Третьего января Минский возил его в Калугу в тамошним махерам, которые оказались скуповаты, и от них Артосов привёз домой только триста баксов. На сотню больше заплатили через пару дней унылые клерки банка «Народный доход».
— Скупердяи! — негодовал Артосов. — Я всякий раз выкладываюсь, а эти скоты каждый свой грин считают. Он за бутылку вина в десять раз больше выкладывает, чем мне платит, гадёныш!
— Да ладно тебе, Валер, не гневи Бога! — возражала Анастасия. — Тебя единственного из поэтов стали приглашать читать свои стихи и за это ещё такие деньги платят. Ну спроси кого хочешь.
— А точно ли, что меня одного? — закралась в голову Артосова коварная мысль. Он стал обзванивать всех, но никто слыхом не слыхал про такое, чтобы бизнесмены приглашали к себе поэтов читать стихи, да ещё платили бы деньги.
Попутно у Артосова родилась идея написать книгу «Новые русские профессии». Кроме профессионального Есенина он изобрёл охмурятора — парня, который по заказу охмуряет жён миллионеров, когда те хотят с этими жёнами расстаться, и доедатора — человека, которого приглашают в самом конце корпоративной вечеринки доедать несъеденное. Он умеет жадно запихивать в себя еду, запивая всем, что под руку попадётся — водкой, шампанским, вином, пивом, вискарём. Все кругом ржут, а он знай уписывает!..
Другие новые русские профессии потом сами придумаются. Описав Есенина, охмурятора и доедатора, Артосов отложил книгу на потом.

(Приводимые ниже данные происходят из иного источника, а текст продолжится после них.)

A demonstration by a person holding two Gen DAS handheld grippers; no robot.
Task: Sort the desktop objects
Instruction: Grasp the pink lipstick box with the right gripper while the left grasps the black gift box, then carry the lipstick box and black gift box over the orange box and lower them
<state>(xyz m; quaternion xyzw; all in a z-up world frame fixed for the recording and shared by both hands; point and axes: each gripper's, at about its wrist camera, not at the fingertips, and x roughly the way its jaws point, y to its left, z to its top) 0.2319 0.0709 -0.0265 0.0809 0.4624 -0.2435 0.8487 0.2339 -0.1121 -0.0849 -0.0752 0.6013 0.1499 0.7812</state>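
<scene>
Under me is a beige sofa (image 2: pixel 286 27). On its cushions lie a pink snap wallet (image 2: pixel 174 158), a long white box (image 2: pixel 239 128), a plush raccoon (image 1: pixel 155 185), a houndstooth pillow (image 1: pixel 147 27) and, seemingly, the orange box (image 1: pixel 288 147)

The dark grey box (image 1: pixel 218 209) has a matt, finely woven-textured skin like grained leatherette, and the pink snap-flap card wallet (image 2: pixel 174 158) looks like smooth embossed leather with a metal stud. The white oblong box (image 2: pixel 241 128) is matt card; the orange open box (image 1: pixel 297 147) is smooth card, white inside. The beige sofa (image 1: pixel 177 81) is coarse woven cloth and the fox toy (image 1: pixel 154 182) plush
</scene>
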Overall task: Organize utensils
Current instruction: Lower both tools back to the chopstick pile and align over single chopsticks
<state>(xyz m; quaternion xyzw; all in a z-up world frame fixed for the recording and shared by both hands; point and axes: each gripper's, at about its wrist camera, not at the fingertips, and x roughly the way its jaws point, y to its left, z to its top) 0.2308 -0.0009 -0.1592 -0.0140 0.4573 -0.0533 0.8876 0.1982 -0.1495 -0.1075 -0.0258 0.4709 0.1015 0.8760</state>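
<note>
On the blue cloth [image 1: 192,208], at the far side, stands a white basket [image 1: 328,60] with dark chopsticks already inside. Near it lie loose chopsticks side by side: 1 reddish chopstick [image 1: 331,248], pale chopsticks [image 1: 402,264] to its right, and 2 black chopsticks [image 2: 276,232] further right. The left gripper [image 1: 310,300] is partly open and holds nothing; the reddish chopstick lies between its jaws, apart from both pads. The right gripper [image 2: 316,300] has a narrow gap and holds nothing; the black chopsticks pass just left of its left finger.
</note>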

На Рождество Христово Минский возил Артосова в Ногинск к каким-то ну просто бандюганам, которые в какой-то миг забыли о правилах игры и стали всерьёз обижаться. Фальшивый правнук Есенина рисковал окончить дни свои как настоящий Сергей Александрович.
— С этим надо кончать, — говорил потом Артосов жене.
— Ну хочешь, я с тобой буду ездить?
— Ни в коем случае, у меня, когда ты присутствуешь, кураж исчезает.
И всё это было до тошноты тоскливо. Он понимал, что надо заканчивать, но не смог в очередной раз отказаться. И лишь после хамского звонка некоего мерзавца Артосов решил резко порвать с позорной профессией.
Хам позвонил в середине января и сказал:
— Есенин, это ты, что ли?
— Вы ошибаетесь. Моя фамилия Артосов.
— Да ладно тебе! Артосов-Педросов… Нет, ты — Есенин. Штуку баксов хочешь заработать?
Он бросил трубку. Хам снова позвонил:
— Это не разговор. Ты чо это! Тебе штуку баксов предлагают, а ты хамишь!
— Прошу не звонить мне.
Он тотчас набрал номер Романыча. Тот стал оправдываться, что один клиент обещал большие деньги, если Есенин устроит дебош по полной программе и реально набьёт морду одному пацану, на которого укажут.
— Я прошу оградить меня от этого субъекта, — сказал Артосов. — Это первое. Второе: я отказываюсь от дальнейших выступлений.
— Поздно, Валера, — жёстко ответил Романыч. — Я на тебя уже расписание составил. На конец января и весь февраль.
Внутри у Артосова похолодело. Он почувствовал себя рабом.